Thursday, June 14, 2007

Woolmer died of heart failure

Bob Woolmer, almost certainly died of heart failure, Jamaica police said on Wednesday, a day after ending a high-profile investigation into his murder.

Police based their conclusion on the cause of Woolmer's death on the evidence of three independent pathologists from Britain, Canada and South Africa who reviewed an initial postmortem and said Woolmer was not, in fact, murdered.

They also took into account a toxicologist's report which said there were no poisons in Woolmer's body.

"Determining the cause of death is the remit of the coroner but we are 99 percent sure that Woolmer died of heart failure," said police spokesman Karl Angell.

He did not elaborate, but the Jamaica Observer newspaper quoted Police Commissioner Lucius Thomas as saying Woolmer had "an enlarged heart which was brought on by a number of illnesses."

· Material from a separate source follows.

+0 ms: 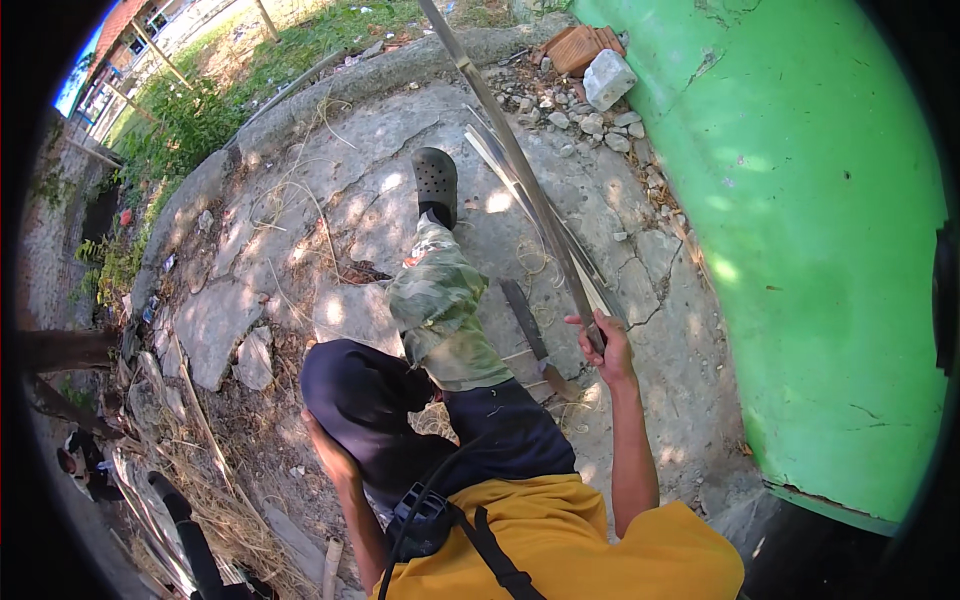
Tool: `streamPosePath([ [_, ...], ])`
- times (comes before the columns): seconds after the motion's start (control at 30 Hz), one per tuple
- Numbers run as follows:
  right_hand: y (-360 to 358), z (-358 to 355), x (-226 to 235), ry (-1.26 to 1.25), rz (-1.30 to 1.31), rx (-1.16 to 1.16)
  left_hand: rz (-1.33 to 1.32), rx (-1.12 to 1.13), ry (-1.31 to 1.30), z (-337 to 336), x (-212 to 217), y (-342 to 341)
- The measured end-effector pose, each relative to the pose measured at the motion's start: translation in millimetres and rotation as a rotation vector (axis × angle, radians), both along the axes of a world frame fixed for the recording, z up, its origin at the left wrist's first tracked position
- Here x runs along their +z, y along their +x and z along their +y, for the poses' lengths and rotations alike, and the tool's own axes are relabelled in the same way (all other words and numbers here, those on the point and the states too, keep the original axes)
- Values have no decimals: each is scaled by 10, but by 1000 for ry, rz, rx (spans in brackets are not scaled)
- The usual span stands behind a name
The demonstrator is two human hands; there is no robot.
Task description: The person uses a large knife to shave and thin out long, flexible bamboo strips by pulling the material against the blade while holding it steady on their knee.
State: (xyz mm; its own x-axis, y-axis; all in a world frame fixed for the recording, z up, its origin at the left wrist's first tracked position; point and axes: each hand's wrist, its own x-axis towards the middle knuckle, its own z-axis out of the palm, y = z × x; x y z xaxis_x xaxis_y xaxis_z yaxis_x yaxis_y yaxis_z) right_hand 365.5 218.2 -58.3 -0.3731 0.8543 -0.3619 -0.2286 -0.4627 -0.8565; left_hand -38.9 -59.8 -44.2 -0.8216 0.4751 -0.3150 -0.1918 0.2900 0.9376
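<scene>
My right hand is closed around the lower end of a long brown-grey bamboo strip, which slants up and away past the top edge of the view. On the ground beneath it lies a bundle of thin split strips, partly hidden by the held one. A machete with a dark blade and a wooden handle rests on the concrete between my leg and my right hand. My left hand is against the outer side of my bent left leg, its fingers hidden.
A green wall runs along the right. Rubble, a white block and orange bricks lie by its far end. Cracked concrete spreads ahead, with loose fibres. Dry shavings and strips are heaped at the left.
</scene>
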Motion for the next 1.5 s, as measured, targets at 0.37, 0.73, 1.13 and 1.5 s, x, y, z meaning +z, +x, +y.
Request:
streamPosePath([
  [0.37, -728, -177, 1113, -140, 288, 309, 83, -59, 58, 97, 148, 28],
  [0.73, -1321, -512, 1331, -210, 314, 388, 580, 14, 75, 412, 1106, 76],
  [1.13, -1635, -840, 1252, 126, 111, 514, -239, -490, 393, 1300, 1510, 56],
  [1.5, -1331, -409, 1095, 562, -308, 351, -386, -370, 250, 1561, 443, -285],
])
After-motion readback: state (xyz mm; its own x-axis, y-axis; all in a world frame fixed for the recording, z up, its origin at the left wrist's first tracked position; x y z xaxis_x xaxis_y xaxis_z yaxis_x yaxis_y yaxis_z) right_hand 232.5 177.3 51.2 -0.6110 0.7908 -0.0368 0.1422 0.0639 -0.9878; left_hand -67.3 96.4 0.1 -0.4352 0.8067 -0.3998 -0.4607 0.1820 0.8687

Previous media reports have referred to his ill health and speculated that he suffered from diabetes.

Woolmer's death in Kingston on March 18, one day after Pakistan lost to little-fancied Ireland in the cricket World Cup, cast a shadow over the sport that deepened when police announced it was launching a murder investigation.

That probe was based upon a postmortem report by pathologist Ere Seshaiah, which said the 58-year-old former England international cricketer had been strangled.

In an embarrassing U-turn, police reversed course on Tuesday and said Woolmer died of natural causes in direct contradiction to Seshaiah's findings.

Seshaiah insisted he was right despite the verdict reached by police in the Caribbean island nation. "I am sticking to my findings. He was murdered," he told the Observer in an interview published on Wednesday.

The Gleaner newspaper published excerpts from the three reports by the independent coroners used by police.

"After viewing the photographs and video and discussing the circumstances, I gave my opinion that Mr. Woolmer's death was not due to throttling, but in fact natural causes, probably cardiac related," Lorna Martin, head of forensic medicine and toxicology at the University of Cape Town, South Africa, was quoted as saying.

Kingston's coroner has declined to say when an announcement on the official cause of death will be made.